Thankfully, the camera didn’t fall off. Machoian followed along for the truck scenes in a golf cart.
David and Nikki’s four children are key to the film. Directing kids in long sequences could easily end in disaster. But Machoian cast his sons, whom he had previously cast in his 2019 short “The Minors.” They secured roles in that short through the simple yet effective tactic of bugging their father to cast them. Machoian says he wrote that script “under the idea of, could my three boys carry scenes?” The answer was an emphatic yes, and so he wrote them into his next project.
Even after working with his sons on the short, they still surprised him on The Killing of Two Lovers.
“What I learned on The Killing of Two Lovers is how serious they are. They did a really good job on ‘The Minors.’ But now they were going to be with actors that are doing really big stuff. And we had limited time.”

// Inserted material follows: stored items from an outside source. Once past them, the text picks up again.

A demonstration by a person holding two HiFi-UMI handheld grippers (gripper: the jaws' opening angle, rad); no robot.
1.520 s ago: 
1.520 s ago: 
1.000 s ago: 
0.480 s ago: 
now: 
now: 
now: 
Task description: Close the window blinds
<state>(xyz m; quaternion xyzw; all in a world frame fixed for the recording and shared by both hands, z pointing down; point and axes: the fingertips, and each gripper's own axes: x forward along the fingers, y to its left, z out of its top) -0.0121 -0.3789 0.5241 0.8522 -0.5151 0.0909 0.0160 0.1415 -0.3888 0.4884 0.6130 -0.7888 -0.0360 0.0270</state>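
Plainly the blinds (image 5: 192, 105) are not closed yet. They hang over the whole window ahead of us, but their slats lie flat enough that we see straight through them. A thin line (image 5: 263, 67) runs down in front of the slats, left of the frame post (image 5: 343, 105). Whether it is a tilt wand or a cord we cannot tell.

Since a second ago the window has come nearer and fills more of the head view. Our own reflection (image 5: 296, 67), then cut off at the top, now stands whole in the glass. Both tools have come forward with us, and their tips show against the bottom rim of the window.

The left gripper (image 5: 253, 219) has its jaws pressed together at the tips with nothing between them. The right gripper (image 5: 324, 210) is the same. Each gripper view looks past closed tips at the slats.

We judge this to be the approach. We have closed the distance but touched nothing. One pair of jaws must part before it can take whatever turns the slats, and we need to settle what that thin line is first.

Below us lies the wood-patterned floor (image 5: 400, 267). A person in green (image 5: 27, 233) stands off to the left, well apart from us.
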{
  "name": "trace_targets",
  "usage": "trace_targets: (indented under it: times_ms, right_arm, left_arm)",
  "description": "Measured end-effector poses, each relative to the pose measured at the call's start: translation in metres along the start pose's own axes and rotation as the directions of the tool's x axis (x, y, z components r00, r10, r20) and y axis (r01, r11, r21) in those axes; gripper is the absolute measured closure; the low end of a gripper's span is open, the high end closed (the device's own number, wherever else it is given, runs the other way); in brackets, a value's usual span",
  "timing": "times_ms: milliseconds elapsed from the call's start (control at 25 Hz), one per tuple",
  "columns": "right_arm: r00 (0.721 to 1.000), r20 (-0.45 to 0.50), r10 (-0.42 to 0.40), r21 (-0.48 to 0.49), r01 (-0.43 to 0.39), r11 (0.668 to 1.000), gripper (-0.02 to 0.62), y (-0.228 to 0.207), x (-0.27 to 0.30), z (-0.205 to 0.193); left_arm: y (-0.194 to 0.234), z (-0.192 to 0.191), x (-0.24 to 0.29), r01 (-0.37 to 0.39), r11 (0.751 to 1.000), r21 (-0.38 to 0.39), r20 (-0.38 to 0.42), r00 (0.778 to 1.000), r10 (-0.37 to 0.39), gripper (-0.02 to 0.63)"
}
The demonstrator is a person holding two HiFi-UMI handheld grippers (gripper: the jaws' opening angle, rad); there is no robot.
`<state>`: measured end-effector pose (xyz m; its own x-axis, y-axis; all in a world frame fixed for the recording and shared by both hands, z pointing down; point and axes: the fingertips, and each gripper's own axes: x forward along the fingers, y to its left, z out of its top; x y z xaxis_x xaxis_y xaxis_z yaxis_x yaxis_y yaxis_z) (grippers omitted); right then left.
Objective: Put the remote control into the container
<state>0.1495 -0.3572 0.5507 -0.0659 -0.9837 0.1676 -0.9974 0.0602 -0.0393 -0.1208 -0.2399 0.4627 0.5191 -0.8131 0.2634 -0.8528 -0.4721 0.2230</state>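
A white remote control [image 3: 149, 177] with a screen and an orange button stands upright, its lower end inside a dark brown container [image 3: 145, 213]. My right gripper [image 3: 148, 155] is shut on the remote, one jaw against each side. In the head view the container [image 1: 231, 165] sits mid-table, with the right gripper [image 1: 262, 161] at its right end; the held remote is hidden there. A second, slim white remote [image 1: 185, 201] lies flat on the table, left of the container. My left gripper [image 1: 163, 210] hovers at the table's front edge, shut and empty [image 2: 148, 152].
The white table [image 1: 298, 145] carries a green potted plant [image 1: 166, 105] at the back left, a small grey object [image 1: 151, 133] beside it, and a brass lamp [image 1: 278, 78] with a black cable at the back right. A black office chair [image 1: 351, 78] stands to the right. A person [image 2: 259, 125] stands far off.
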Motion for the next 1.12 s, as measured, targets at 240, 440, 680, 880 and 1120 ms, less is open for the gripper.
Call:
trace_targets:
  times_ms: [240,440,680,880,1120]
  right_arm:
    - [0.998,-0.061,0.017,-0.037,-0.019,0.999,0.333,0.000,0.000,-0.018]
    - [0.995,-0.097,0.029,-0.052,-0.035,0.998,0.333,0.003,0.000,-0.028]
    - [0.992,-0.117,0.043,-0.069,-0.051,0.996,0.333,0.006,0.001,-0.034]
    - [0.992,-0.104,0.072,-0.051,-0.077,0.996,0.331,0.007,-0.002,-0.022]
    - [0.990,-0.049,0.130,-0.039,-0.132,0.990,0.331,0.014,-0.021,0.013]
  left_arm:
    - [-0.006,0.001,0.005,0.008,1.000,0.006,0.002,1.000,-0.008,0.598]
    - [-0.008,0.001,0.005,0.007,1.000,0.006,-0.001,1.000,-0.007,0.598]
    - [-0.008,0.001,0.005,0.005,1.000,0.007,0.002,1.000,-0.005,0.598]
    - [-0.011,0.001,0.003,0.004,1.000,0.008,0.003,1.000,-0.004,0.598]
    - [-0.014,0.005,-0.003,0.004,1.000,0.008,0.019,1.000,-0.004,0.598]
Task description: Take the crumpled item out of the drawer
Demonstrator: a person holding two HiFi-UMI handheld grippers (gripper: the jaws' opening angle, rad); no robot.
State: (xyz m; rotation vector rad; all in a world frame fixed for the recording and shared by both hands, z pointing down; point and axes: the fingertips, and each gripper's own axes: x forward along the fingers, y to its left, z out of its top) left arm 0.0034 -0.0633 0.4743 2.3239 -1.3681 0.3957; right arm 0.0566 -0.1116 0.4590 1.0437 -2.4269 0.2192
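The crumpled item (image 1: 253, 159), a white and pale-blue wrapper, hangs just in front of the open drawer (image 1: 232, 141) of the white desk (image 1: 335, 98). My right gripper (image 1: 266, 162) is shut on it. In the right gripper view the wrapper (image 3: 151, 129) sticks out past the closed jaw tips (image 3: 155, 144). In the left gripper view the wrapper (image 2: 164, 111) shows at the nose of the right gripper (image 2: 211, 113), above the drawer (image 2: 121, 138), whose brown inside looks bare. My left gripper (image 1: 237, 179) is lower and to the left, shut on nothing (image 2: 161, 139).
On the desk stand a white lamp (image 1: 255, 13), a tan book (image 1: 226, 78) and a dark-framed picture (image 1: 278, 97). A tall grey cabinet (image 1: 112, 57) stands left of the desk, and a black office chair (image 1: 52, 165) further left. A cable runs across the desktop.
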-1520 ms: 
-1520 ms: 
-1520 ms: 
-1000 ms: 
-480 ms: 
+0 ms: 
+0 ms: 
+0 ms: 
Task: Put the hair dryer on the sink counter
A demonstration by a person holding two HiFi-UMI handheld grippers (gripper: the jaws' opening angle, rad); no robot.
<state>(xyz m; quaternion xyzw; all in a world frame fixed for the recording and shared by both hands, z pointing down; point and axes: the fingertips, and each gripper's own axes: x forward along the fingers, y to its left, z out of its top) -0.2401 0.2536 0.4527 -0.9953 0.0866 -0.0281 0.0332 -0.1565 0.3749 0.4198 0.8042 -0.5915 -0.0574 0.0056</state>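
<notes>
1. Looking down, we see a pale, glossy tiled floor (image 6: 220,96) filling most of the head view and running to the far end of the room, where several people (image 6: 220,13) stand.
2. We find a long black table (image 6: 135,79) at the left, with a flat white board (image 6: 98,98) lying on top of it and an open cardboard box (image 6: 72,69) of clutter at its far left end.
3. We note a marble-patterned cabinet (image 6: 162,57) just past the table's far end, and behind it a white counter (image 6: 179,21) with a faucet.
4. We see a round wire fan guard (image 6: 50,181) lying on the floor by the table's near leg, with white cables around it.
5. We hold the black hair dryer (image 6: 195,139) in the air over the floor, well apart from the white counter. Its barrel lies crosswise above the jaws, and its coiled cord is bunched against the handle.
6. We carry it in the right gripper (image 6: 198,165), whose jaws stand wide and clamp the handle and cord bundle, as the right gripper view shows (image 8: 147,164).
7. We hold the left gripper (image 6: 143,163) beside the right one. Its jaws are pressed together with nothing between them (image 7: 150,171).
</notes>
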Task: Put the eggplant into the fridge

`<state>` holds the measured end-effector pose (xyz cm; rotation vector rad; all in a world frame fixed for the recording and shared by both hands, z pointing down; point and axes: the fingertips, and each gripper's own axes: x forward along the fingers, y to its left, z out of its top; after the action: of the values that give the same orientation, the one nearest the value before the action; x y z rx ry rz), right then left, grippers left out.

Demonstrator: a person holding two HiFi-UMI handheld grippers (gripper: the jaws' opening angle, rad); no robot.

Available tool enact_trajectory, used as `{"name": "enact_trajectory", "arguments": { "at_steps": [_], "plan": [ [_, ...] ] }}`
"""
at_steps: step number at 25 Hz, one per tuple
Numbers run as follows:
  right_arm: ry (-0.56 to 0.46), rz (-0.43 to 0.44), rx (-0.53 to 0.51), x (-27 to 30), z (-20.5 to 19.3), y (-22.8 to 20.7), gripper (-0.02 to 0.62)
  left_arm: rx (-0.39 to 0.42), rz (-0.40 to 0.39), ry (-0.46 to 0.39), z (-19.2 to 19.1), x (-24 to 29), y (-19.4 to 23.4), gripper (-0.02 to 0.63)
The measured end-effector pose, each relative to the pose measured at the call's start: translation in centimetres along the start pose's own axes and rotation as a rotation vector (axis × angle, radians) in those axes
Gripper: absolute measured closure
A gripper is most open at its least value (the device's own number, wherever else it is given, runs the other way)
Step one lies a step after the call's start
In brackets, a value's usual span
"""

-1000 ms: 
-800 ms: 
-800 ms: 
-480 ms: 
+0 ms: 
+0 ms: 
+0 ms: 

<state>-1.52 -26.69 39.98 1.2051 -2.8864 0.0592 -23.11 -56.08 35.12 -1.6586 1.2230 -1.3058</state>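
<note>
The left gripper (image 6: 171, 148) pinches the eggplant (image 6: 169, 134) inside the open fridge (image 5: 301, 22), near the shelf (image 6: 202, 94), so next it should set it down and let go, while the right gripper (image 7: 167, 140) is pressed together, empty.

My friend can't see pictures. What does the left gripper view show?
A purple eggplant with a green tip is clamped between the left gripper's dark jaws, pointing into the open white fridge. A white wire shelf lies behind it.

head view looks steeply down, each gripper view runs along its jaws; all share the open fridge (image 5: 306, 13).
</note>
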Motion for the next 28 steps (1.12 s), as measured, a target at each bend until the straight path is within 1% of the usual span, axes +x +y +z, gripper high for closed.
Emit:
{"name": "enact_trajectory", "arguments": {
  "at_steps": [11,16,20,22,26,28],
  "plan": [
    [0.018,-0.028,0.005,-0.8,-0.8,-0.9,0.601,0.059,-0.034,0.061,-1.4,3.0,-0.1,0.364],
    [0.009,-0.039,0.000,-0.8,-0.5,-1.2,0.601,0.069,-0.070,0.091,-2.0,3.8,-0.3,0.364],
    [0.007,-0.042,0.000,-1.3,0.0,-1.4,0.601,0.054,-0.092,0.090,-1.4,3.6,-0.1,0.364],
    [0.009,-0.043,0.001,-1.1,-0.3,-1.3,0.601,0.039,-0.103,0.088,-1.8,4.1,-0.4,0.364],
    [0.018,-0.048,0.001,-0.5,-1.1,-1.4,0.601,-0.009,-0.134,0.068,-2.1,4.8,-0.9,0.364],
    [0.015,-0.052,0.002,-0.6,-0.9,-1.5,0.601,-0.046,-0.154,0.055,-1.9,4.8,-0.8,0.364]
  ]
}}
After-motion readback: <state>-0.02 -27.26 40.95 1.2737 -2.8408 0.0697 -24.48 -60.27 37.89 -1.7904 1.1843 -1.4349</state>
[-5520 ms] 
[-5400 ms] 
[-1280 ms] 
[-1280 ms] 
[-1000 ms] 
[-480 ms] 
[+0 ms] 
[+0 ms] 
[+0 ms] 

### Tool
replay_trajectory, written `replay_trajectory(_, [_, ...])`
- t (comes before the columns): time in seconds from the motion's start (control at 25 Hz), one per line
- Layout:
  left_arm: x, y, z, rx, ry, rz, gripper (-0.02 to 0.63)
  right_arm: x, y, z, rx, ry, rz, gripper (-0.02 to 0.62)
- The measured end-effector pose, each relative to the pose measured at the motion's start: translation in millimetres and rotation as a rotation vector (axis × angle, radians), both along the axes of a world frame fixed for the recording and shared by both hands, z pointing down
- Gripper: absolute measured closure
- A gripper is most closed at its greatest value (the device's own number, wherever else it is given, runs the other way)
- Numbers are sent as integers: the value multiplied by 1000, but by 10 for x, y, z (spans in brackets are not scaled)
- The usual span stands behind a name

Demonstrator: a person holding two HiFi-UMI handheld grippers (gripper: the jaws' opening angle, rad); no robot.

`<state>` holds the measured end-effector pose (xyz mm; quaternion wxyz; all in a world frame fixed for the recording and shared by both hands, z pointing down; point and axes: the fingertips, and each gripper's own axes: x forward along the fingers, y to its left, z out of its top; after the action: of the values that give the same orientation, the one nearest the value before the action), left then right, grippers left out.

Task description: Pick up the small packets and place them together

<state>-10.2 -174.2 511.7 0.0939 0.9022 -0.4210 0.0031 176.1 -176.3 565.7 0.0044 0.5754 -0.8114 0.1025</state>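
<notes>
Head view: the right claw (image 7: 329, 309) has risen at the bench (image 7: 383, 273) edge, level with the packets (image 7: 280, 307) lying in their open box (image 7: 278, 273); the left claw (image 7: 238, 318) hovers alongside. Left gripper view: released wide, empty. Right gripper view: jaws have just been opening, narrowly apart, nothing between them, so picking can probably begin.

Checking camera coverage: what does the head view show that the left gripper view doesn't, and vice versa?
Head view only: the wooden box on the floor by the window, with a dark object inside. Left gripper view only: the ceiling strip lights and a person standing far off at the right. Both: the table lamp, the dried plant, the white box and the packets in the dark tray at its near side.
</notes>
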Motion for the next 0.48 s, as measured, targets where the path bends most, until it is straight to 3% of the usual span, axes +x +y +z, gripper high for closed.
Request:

Late in the film, David drives his children to a park and the shot is full of conversation. The long take seen in the final film is the second one Jiménez and Machoian shot. And the first one was only unusable due to a technical error.
“The first take was botched because Arri was just unaware of the framing, and he kind of sat forward and then blocked out everyone else in the car — it’s just his head,” Machoian explains.
“So then we came back around, and we get the composition all worked out. And then they went for the scene and really nailed it.”
The Killing of Two Lovers, written and directed by Robert Machoian, opens in theaters today.